### Activity
Only these lines of the data below are wanted: the one with "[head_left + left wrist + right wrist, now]", the one with "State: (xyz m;", and any lines between them, each repeated exactly.

Entries taken from a collection
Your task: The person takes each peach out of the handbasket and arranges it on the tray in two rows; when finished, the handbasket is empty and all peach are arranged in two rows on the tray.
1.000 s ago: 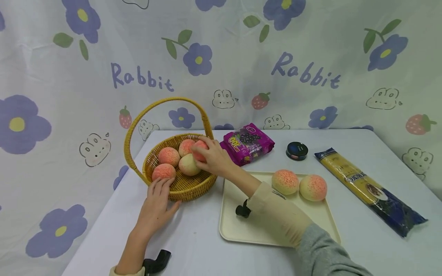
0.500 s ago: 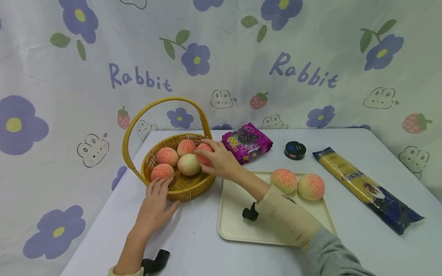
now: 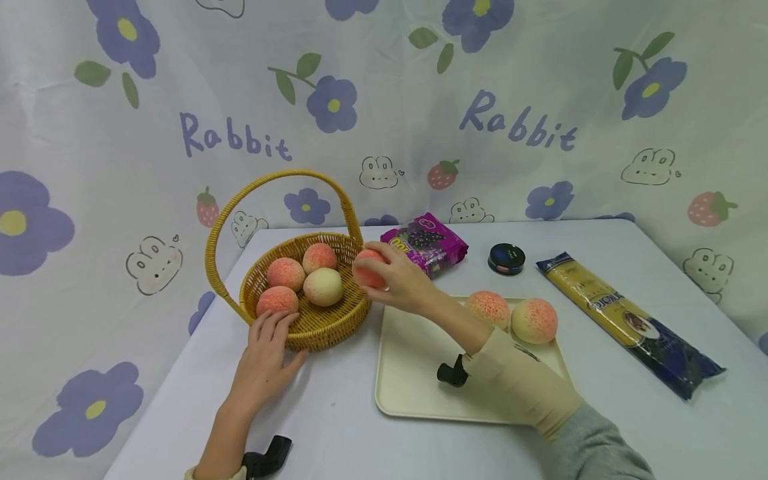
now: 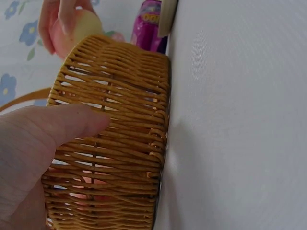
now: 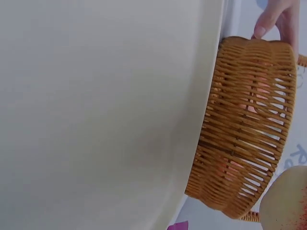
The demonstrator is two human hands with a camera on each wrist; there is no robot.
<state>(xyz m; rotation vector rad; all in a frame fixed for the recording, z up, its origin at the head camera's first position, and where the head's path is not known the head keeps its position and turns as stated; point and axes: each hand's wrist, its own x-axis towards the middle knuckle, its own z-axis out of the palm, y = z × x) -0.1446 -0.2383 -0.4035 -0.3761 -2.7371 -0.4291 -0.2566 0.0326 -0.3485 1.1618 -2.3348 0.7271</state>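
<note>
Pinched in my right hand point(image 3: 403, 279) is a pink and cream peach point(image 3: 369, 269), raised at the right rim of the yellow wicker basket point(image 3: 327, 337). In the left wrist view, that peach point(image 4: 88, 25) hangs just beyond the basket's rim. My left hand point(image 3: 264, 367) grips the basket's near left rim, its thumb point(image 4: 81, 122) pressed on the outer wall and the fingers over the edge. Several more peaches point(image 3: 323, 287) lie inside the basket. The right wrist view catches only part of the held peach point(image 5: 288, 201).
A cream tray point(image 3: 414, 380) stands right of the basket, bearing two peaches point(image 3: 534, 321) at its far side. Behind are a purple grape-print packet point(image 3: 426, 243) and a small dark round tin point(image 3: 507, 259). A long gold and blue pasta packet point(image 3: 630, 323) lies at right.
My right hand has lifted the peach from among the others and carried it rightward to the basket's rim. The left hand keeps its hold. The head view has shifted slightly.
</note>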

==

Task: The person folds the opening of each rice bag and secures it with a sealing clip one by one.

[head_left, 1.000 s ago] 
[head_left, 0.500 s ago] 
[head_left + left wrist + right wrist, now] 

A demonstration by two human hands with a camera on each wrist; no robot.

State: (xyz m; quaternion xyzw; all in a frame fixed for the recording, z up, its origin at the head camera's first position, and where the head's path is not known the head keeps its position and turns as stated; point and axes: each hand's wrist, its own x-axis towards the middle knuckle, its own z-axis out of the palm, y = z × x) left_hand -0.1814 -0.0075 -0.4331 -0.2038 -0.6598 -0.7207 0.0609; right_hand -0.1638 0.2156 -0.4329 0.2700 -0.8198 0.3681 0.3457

### Result of this task
[head_left + left wrist + right wrist, now] 

A demonstration by two human hands with a camera on each wrist; no robot.

State: (xyz m; quaternion xyzw; all in a frame fixed for the recording, z up, its origin at the head camera's first position, and where the head's path is not known the head keeps its position and turns as stated; point and axes: each hand's wrist, its own x-axis towards the middle knuckle, its own z-axis out of the palm, y = z × x) left_hand -0.1814 -0.0075 -0.4331 -0.2038 -0.6598 -0.7207 0.0609; right_hand -0.1638 0.2156 -0.4329 0.2700 -0.8198 0.3681 0.3457

This output requires nothing more.